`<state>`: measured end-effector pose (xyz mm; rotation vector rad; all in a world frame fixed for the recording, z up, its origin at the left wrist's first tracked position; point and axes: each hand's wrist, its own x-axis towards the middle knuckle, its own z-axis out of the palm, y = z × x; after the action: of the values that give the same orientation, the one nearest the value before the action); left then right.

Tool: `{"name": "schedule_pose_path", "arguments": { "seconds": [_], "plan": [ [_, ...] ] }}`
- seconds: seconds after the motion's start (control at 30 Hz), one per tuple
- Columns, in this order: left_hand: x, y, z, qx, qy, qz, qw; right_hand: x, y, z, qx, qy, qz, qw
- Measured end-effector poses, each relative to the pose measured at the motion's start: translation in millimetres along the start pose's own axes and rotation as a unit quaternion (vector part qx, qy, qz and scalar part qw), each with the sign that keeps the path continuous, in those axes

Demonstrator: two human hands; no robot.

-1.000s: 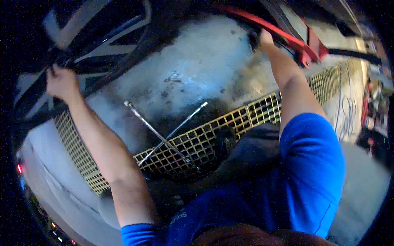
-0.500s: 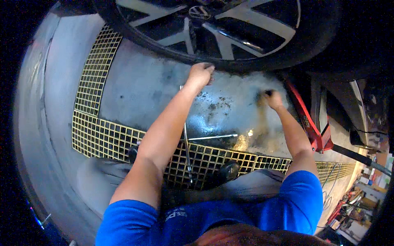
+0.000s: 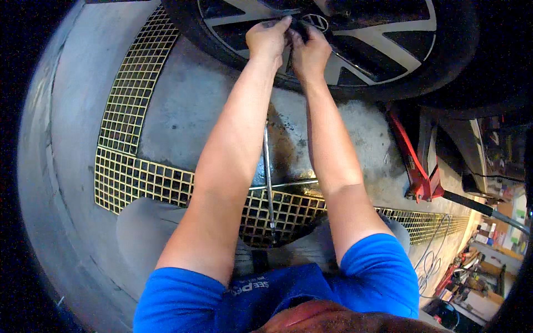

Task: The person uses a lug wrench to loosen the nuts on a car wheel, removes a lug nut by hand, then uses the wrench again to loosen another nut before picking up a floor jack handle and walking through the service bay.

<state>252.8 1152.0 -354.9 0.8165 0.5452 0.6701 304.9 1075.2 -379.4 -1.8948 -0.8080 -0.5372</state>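
Both my hands are up at the middle of an alloy wheel (image 3: 383,47) with a dark tyre (image 3: 444,75). My left hand (image 3: 266,41) is closed, thumb against the fingers, just left of the round centre cap (image 3: 316,22). Close beside it, my right hand (image 3: 311,54) has its fingertips pinched together below the cap. Whatever the fingers hold is hidden or too small to name. On the floor between my forearms lies a cross-shaped lug wrench (image 3: 268,177), its metal bars crossing over the grating's edge.
A red floor jack (image 3: 425,186) with a dark handle (image 3: 472,204) stands to the right by the car. Yellow floor grating (image 3: 150,180) runs along the left and under my knees. Thin cables (image 3: 430,261) and assorted tools (image 3: 461,272) lie at the lower right.
My left hand has risen from the tyre's lower edge to the wheel's middle. My right hand has moved up and left from near the floor to join it. The view has shifted slightly.
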Motion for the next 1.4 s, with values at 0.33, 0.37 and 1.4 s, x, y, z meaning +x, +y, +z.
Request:
{"name": "schedule_pose_path", "arguments": {
  "seconds": [0.33, 0.37, 1.4],
  "plan": [
    [20, -18, -5, 0.019, 0.037, 0.088, 0.995, 8, -9, 20, -0.042, 0.057, 0.033, 0.997],
    [21, -17, -6, 0.020, 0.039, 0.089, 0.995, 10, -9, 20, -0.055, 0.044, 0.029, 0.997],
    [-2, -34, -42, 0.333, 0.074, 0.247, 0.907, 0, -9, -9, -0.202, -0.063, -0.080, 0.974]
  ]
}}
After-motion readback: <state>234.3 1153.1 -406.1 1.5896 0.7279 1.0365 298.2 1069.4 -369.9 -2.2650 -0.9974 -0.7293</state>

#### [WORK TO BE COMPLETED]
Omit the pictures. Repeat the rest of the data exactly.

#### [SOLUTION TO THE EXERCISE]
`<state>`: measured end-effector pose (xyz mm; rotation vector rad; all in a world frame fixed for the recording, z up, its origin at the left wrist's first tracked position; point and axes: each hand's wrist, its own x-axis towards the middle knuckle, its own z-axis out of the palm, y = z × x; after the action: of the values that give the same orientation, the one nearest the value before the action); left then right.

Tool: `{"name": "schedule_pose_path", "arguments": { "seconds": [_], "plan": [ [_, ...] ] }}`
- seconds: seconds after the motion's start (control at 30 Hz), one per tuple
- Columns, in this order: left_hand: x, y, z, qx, qy, qz, qw; right_hand: x, y, z, qx, qy, qz, qw
- Measured end-effector poses, each relative to the pose measured at the motion's start: translation in millimetres along the start pose's own axes and rotation as a unit quaternion (vector part qx, qy, qz and scalar part qw), each with the sign that keeps the path continuous, in those axes

Demonstrator: two human hands; no robot.

-1.000s: 
-0.500s: 
+0.000s: 

Task: The person uses a lug wrench to loosen the nuts on a car wheel, removes a lug nut by hand, then uses the wrench again to loosen another nut before picking up a floor jack handle and walking through the service bay.

<state>252.8 1152.0 -354.9 0.8165 0.5452 0.6701 304.9 1075.2 -379.4 -1.8948 -0.8080 -0.5372</state>
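Both my hands are up at the middle of an alloy wheel (image 3: 383,47) with a dark tyre (image 3: 444,75). My left hand (image 3: 266,41) is closed, thumb against the fingers, just left of the round centre cap (image 3: 316,22). Close beside it, my right hand (image 3: 311,54) has its fingertips pinched together below the cap. Whatever the fingers hold is hidden or too small to name. On the floor between my forearms lies a cross-shaped lug wrench (image 3: 268,177), its metal bars crossing over the grating's edge.
A red floor jack (image 3: 425,186) with a dark handle (image 3: 472,204) stands to the right by the car. Yellow floor grating (image 3: 150,180) runs along the left and under my knees. Thin cables (image 3: 430,261) and assorted tools (image 3: 461,272) lie at the lower right.
My left hand has risen from the tyre's lower edge to the wheel's middle. My right hand has moved up and left from near the floor to join it. The view has shifted slightly.
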Motion for the next 1.4 s, with values at 0.33, 0.37 and 1.4 s, x, y, z meaning +x, +y, +z.
Request:
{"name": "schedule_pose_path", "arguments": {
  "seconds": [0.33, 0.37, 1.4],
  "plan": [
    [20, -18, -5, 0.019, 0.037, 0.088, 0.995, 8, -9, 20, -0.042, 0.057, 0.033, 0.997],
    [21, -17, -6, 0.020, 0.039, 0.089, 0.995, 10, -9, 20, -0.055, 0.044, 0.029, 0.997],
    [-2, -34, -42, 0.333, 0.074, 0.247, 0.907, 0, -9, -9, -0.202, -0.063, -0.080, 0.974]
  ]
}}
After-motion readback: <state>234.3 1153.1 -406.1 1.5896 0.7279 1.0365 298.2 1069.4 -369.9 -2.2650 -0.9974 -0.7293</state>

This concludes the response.